— Work to be completed —
Retrieve every line from the records in which the word "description" occurs.

*** Opening of Dataset content ***

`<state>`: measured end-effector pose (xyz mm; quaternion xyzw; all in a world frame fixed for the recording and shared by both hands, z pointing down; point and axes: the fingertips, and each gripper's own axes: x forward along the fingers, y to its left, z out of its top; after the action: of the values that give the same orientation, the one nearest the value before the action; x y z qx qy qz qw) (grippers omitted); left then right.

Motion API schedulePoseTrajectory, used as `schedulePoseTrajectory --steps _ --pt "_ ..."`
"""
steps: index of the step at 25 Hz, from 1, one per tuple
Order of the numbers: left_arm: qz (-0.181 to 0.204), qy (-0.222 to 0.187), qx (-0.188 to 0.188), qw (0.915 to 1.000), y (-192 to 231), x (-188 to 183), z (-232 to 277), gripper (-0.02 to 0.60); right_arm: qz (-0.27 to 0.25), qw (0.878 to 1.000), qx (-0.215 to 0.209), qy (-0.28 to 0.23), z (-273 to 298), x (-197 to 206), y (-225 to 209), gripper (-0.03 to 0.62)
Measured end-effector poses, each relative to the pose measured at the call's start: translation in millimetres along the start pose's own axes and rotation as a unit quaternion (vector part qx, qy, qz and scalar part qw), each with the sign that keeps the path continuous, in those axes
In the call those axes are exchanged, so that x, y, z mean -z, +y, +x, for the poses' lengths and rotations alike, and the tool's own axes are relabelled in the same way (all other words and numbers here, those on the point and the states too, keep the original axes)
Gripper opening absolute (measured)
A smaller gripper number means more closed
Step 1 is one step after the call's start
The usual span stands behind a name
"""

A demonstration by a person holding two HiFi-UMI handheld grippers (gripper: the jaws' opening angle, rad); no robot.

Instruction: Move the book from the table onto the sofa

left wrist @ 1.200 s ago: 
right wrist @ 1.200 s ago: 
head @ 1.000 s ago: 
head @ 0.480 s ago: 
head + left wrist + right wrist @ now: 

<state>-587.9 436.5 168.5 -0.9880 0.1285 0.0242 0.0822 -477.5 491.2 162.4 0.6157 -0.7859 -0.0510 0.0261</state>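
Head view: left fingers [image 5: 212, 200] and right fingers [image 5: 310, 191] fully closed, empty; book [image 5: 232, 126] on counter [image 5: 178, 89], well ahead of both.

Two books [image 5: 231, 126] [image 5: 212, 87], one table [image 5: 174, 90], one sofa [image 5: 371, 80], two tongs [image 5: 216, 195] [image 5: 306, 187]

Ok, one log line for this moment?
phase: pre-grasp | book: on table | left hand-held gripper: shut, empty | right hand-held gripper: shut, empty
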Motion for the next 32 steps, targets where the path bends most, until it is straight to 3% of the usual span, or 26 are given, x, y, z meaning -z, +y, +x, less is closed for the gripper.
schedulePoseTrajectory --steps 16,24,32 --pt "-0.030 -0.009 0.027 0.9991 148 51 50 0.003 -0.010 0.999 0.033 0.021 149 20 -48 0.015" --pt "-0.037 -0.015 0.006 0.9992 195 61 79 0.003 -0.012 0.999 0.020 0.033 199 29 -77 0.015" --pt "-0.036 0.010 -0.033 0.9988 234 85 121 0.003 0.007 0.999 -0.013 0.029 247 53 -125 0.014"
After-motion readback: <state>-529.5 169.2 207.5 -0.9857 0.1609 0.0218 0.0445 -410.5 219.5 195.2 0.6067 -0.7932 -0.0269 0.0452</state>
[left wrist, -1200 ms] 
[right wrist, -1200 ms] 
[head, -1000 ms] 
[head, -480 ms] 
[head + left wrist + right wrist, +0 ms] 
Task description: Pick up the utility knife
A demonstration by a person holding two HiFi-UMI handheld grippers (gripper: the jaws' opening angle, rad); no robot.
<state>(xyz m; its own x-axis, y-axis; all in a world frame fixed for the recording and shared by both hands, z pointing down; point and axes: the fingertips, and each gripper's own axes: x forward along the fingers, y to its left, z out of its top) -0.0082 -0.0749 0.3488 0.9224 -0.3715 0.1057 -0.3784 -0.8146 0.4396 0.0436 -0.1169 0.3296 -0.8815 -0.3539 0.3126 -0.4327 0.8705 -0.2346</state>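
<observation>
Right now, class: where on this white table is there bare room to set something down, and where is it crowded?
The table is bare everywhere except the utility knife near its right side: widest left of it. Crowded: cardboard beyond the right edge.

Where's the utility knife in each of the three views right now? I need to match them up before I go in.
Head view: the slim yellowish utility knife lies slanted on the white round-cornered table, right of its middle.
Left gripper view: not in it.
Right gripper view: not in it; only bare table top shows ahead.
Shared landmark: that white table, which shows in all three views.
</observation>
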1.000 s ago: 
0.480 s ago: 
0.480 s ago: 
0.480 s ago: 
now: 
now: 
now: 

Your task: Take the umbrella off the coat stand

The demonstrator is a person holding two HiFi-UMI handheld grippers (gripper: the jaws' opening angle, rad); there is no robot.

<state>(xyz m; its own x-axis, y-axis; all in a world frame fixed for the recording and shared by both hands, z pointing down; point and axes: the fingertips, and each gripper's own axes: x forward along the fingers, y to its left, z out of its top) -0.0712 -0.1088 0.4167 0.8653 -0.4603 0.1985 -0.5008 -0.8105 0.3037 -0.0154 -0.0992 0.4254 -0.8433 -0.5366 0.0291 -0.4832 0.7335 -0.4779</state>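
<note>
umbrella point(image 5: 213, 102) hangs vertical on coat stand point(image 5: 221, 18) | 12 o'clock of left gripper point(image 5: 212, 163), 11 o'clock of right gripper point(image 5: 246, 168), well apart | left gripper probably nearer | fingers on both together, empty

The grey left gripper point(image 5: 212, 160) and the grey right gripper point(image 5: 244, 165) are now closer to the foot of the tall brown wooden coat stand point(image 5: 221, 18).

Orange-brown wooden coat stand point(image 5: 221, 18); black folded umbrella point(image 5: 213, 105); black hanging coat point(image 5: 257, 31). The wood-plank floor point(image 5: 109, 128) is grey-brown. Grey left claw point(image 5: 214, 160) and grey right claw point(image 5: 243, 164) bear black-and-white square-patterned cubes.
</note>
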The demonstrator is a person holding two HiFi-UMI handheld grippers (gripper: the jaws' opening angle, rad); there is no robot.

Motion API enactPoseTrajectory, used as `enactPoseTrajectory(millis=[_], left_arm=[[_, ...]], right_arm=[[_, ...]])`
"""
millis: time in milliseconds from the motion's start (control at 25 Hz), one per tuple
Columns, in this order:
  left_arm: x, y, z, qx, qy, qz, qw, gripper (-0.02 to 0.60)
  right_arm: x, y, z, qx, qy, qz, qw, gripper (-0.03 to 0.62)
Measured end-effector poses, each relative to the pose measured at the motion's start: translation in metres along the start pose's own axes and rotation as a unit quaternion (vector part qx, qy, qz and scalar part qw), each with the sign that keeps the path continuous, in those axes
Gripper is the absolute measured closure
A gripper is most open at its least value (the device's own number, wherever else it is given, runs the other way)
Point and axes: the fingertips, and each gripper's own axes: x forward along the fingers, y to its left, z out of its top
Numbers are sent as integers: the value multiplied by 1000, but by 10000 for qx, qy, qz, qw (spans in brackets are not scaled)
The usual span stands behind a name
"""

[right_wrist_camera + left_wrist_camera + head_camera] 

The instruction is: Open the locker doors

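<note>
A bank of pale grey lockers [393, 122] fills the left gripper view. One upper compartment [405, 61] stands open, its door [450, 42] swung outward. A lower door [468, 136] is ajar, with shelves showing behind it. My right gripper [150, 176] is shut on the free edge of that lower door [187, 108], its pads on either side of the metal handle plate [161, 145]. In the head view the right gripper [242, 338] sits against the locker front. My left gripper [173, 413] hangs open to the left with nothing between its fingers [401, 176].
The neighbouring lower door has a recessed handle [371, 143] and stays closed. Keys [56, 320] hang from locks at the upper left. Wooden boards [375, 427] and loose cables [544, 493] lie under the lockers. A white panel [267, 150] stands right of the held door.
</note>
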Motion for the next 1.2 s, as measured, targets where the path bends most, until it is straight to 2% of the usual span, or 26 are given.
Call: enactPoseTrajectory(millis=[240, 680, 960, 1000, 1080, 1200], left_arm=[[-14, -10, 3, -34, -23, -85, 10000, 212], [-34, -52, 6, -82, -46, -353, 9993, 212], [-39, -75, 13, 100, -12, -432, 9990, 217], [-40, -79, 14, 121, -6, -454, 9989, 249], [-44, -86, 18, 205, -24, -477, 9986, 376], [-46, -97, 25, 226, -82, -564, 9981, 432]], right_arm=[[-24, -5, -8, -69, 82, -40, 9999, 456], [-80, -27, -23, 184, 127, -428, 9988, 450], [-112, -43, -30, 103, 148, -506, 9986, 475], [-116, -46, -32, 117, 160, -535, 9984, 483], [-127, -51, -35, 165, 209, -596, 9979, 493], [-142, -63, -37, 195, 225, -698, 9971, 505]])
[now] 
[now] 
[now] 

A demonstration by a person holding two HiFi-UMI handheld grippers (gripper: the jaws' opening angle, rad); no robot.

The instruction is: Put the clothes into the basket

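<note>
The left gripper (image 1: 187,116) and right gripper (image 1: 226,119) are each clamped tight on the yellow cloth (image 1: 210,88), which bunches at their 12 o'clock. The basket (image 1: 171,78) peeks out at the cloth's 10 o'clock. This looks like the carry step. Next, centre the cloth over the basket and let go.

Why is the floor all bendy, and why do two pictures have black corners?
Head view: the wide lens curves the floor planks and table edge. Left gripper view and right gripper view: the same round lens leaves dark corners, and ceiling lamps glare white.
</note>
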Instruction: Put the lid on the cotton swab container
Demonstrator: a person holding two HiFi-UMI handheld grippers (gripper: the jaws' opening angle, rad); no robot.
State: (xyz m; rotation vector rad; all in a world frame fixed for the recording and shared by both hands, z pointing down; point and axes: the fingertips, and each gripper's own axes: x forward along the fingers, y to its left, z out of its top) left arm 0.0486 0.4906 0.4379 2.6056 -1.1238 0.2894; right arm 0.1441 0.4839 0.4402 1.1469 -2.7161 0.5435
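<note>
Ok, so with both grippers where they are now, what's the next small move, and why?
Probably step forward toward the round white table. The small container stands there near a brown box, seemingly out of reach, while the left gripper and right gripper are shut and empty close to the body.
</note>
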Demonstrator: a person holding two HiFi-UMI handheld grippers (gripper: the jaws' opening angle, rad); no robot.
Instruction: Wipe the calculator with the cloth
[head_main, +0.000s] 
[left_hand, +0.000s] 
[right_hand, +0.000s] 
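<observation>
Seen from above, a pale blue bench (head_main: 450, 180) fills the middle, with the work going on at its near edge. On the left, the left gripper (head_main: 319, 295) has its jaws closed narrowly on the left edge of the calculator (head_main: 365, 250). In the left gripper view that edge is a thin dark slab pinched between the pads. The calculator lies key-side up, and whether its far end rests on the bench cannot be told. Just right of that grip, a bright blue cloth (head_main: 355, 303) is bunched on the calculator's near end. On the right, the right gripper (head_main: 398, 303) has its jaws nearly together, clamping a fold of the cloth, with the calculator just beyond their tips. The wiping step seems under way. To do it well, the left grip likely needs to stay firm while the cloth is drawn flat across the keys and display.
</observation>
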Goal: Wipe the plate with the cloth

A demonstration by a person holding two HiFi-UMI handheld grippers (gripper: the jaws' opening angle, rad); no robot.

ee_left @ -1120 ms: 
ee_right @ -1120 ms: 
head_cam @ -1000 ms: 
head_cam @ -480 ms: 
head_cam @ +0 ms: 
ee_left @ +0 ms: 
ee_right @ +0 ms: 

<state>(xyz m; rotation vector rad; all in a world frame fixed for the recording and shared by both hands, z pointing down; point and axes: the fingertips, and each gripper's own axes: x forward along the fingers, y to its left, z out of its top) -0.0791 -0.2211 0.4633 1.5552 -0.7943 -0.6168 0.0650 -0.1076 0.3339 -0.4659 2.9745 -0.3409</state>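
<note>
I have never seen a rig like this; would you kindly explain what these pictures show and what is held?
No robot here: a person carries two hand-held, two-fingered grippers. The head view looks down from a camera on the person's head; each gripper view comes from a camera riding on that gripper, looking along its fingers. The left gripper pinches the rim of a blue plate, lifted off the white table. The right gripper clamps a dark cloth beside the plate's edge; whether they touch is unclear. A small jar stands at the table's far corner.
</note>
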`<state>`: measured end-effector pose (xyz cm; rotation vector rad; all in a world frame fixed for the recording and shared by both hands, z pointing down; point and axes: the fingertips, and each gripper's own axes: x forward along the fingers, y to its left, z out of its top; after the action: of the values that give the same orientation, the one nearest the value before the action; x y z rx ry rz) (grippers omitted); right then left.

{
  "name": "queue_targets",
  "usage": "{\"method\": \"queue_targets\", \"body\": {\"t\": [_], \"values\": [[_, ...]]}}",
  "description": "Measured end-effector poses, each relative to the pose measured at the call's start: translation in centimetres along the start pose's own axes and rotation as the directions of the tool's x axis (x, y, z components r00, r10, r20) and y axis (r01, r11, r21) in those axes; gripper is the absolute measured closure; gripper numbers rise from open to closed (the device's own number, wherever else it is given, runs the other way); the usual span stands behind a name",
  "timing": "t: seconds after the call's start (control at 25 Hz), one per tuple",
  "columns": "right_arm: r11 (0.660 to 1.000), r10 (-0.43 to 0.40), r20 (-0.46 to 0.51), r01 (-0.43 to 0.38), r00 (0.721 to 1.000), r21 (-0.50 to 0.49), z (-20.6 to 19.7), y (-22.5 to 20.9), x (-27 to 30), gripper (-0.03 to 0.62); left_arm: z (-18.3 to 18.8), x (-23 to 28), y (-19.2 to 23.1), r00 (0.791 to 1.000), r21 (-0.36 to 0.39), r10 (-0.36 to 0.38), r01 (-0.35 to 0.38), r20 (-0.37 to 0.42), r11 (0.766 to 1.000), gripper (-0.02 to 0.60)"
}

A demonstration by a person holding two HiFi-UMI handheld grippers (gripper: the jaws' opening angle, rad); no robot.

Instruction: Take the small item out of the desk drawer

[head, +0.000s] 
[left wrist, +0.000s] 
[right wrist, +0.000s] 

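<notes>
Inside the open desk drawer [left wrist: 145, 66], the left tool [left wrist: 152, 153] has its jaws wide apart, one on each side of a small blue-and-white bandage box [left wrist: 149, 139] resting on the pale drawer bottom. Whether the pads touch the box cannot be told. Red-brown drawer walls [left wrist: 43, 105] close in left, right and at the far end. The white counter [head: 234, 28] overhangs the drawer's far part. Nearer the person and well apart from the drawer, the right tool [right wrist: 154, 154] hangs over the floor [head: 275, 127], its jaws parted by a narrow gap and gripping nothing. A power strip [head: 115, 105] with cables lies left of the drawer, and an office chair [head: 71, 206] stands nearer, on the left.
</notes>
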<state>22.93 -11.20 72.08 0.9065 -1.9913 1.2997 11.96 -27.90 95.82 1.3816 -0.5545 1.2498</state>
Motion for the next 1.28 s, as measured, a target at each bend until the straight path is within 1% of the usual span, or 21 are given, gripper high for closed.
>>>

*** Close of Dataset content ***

— Answer to the exercise —
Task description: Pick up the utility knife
  "description": "Measured end-effector poses, each relative to the pose measured at the call's start: translation in centimetres along the start pose's own axes and rotation as the directions of the tool's x axis (x, y, z components r00, r10, r20) and y axis (r01, r11, r21) in those axes; gripper is the absolute measured closure; gripper numbers rise from open to closed (the device's own number, wherever else it is given, runs the other way); the usual span stands behind a name",

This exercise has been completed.